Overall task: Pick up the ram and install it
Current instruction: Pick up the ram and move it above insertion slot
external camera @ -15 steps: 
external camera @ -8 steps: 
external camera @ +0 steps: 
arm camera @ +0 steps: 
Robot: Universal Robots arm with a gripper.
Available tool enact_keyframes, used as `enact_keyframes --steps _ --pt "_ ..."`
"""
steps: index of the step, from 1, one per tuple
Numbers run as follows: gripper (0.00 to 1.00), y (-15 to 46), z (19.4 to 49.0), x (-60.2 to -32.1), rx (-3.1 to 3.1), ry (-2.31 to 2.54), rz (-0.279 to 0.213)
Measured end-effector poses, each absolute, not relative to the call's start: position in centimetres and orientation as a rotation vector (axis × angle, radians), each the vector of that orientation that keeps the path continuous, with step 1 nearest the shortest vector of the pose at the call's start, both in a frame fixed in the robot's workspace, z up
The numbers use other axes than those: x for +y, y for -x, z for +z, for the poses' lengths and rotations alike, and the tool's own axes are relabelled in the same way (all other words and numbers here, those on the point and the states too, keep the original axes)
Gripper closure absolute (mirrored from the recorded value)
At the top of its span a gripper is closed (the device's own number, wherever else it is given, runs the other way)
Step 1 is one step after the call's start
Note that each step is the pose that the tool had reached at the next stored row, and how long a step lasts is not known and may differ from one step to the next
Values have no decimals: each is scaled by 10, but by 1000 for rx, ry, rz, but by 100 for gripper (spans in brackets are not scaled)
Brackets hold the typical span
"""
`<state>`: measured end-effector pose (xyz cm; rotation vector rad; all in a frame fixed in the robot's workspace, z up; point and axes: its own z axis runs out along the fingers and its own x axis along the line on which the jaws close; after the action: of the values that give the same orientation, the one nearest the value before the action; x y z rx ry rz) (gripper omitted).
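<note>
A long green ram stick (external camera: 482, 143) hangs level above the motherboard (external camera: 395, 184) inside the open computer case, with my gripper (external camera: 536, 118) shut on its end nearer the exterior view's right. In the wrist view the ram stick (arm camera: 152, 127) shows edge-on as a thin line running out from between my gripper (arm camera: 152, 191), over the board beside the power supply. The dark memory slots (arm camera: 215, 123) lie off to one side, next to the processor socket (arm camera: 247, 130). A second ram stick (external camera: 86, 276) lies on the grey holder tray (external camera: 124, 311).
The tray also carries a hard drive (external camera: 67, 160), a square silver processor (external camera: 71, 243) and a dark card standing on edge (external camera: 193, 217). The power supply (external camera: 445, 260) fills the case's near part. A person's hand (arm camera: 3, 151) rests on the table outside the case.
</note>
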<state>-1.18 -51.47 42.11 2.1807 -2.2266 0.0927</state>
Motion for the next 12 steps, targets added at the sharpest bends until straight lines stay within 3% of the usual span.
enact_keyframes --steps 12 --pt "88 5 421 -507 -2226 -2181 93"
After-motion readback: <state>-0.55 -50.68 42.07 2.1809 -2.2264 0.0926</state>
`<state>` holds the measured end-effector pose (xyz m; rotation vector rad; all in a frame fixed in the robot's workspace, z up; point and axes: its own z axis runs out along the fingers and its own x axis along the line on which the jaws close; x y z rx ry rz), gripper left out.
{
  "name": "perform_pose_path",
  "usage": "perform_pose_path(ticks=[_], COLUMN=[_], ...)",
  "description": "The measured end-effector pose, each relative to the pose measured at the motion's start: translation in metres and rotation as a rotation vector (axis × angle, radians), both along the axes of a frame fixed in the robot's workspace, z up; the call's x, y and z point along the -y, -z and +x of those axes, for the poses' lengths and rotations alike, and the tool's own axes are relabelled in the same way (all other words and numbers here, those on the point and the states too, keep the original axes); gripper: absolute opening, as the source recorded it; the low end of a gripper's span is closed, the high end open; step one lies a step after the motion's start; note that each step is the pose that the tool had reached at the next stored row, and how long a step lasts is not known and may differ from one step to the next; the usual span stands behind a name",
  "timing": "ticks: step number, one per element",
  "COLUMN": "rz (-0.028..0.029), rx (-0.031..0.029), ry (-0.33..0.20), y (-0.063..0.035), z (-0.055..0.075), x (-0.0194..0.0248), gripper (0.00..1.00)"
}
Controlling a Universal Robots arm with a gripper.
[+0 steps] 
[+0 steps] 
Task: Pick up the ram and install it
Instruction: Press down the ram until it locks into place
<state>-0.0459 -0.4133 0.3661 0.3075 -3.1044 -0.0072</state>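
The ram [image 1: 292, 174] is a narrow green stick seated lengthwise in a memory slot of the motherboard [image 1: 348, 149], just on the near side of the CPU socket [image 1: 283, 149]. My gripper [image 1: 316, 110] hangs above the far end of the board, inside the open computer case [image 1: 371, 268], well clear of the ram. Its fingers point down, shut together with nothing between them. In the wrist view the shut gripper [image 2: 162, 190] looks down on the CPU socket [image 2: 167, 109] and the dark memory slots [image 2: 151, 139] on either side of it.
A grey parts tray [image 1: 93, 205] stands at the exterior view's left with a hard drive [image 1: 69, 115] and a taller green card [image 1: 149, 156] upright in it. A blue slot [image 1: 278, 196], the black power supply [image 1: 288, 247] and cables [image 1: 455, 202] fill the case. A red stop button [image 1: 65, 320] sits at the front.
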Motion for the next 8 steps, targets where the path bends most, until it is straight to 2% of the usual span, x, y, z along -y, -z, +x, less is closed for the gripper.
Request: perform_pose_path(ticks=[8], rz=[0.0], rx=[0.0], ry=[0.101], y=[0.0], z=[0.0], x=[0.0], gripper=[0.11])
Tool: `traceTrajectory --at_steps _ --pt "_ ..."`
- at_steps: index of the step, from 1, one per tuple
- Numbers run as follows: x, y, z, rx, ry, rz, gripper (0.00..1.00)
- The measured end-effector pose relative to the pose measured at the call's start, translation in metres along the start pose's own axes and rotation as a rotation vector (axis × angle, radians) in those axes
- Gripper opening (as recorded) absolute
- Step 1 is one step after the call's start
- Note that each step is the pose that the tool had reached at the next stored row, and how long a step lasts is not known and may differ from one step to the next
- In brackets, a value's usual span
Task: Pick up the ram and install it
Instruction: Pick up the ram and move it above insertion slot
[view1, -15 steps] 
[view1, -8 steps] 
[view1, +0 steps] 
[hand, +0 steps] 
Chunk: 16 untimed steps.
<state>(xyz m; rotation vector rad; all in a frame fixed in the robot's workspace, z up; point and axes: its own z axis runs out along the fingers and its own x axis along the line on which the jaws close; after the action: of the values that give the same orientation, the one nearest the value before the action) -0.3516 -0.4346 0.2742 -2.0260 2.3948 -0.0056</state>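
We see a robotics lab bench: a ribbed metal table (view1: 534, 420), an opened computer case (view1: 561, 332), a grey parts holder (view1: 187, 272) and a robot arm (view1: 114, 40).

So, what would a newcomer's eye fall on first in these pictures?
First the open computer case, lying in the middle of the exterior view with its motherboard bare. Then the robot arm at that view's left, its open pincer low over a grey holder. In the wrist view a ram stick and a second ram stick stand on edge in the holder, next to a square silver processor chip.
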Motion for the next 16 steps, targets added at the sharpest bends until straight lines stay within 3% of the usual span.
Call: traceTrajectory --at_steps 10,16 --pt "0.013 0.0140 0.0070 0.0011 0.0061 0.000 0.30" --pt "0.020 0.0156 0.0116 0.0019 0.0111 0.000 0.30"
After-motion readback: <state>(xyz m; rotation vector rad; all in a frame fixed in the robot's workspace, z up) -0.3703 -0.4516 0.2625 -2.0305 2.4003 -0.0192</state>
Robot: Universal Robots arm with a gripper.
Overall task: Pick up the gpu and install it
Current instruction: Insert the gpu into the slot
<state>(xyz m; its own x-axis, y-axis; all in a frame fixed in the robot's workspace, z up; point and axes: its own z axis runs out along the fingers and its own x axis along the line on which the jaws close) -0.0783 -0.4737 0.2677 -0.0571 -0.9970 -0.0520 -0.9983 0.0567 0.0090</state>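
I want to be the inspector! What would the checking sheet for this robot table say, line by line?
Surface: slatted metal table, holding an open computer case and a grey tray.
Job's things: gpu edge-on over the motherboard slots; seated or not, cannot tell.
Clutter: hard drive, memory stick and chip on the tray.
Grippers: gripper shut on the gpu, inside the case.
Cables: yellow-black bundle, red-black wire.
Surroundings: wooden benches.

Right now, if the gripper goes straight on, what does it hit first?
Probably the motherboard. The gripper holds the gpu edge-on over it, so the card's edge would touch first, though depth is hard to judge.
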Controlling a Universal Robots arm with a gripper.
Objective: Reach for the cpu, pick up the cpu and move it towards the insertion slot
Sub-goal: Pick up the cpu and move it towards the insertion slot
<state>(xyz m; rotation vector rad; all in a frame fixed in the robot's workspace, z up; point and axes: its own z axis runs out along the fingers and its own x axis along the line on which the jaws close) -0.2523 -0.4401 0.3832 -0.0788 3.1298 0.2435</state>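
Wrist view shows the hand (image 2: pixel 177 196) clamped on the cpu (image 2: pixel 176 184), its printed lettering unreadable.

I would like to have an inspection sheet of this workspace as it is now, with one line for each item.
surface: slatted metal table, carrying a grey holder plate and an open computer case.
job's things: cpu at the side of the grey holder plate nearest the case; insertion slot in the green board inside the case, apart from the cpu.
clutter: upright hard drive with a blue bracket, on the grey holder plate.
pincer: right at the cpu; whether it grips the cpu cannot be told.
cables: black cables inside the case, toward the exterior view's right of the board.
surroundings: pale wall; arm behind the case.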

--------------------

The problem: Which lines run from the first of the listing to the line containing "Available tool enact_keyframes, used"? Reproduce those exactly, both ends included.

Exercise solution:
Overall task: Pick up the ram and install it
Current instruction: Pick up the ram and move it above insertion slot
external camera @ -15 steps: 
external camera @ -8 steps: 
external camera @ +0 steps: 
arm camera @ +0 steps: 
Robot: Universal Robots arm with a gripper.
Available tool enact_keyframes, used as `enact_keyframes --steps _ --pt "_ ..."`

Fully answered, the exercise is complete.